++++ Records for the task ++++

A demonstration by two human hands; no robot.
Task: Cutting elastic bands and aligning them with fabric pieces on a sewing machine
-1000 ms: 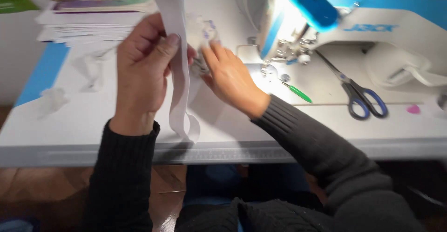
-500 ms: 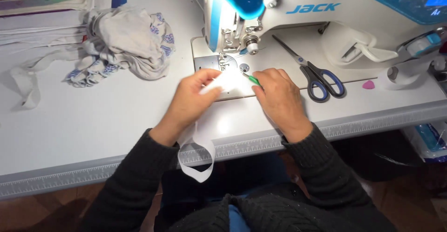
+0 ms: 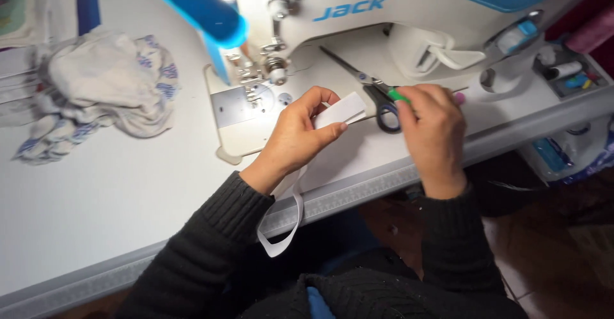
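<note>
Fingers of the left hand [image 3: 295,141] pinch the end of a white strap [image 3: 339,110], holding it flat just above the table [image 3: 115,191]; the rest of the strap runs under the palm and hangs in a loop over the near table edge. To the right, the right hand [image 3: 433,127] is curled around a small green tool [image 3: 398,94], its tip showing beside the scissors [image 3: 371,92], which lie on the sewing machine [image 3: 358,31] bed. A crumpled cloth [image 3: 105,92] sits far left on the table.
</note>
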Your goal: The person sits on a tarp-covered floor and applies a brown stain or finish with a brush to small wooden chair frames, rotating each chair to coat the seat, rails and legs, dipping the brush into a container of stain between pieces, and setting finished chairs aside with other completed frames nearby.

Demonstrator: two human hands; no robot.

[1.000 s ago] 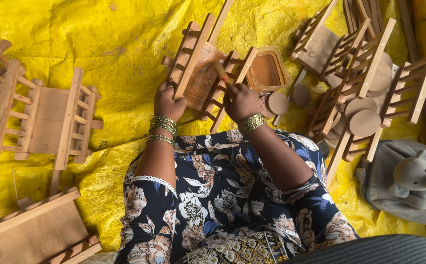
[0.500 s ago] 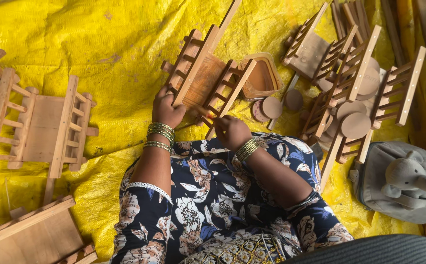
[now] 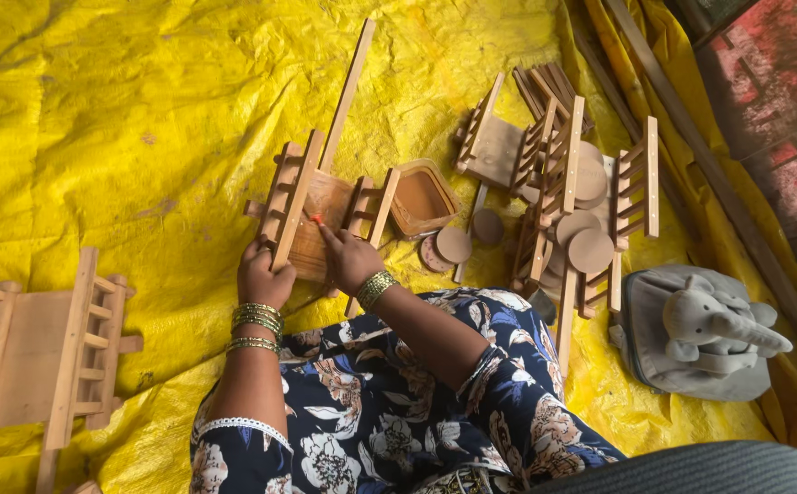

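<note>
A small wooden cart frame (image 3: 311, 206) with ladder-like sides and a long handle stick lies on the yellow tarp (image 3: 142, 119) in front of me. My left hand (image 3: 261, 274) grips its lower left side rail. My right hand (image 3: 348, 258) rests against the frame's flat floor board, its forefinger stretched toward a small red spot on the rail. Both wrists wear gold bangles. A brown tub (image 3: 422, 198) sits just right of the frame.
Several more wooden cart frames (image 3: 558, 183) and round wooden discs (image 3: 590, 249) lie to the right. Another frame (image 3: 46, 352) lies at the left. A grey elephant-shaped bag (image 3: 705, 334) sits at the right. Long wooden slats (image 3: 691, 146) run along the tarp's right edge.
My right hand has moved from below the frame up onto its floor board, finger now at the rail. My left hand stays on the side rail. The view has shifted left.
</note>
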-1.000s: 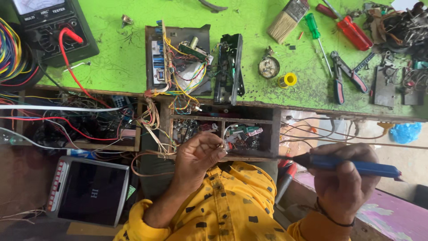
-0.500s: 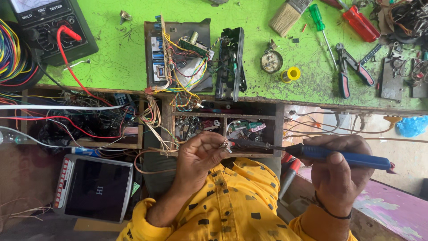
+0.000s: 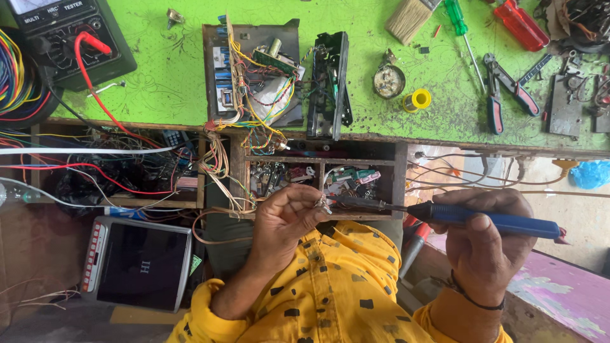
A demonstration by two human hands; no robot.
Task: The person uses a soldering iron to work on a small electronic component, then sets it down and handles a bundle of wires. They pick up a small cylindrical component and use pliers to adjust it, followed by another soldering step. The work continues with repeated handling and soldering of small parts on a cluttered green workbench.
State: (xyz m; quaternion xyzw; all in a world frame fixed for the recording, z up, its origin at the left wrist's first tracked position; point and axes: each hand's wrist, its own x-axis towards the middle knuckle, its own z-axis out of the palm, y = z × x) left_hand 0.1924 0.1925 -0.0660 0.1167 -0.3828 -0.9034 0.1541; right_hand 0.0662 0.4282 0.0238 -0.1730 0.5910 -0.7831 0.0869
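2 hands are working over the open drawer (image 3: 400, 184): the left hand (image 3: 289, 213) is pinching a tiny metal part (image 3: 325, 206), and the right hand (image 3: 486, 238) is gripping a blue soldering iron (image 3: 470, 219). Its tip is touching the part, so I think a slip could be burning the fingers (image 3: 308, 206).

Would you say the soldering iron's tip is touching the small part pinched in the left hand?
Touching: the head view shows the soldering iron tip meeting the small part in the left hand.

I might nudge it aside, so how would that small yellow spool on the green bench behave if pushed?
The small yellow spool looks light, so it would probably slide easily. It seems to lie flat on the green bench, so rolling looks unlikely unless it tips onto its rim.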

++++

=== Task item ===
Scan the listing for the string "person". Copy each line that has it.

=== Result below ===
Your goal: The person sits on a tarp-covered floor and applies a brown stain or finish with a brush to small wooden chair frames, rotating each chair to coat the seat, rails and legs, dipping the brush into a container of stain between pieces, and setting finished chairs aside with other completed frames nearby.
Task: The person uses a soldering iron to work on a small electronic component, then sets it down and handles a bundle of wires. They pick up a small cylindrical component and use pliers to adjust it, followed by another soldering step. The work continues with repeated handling and soldering of small parts on a cluttered green workbench.

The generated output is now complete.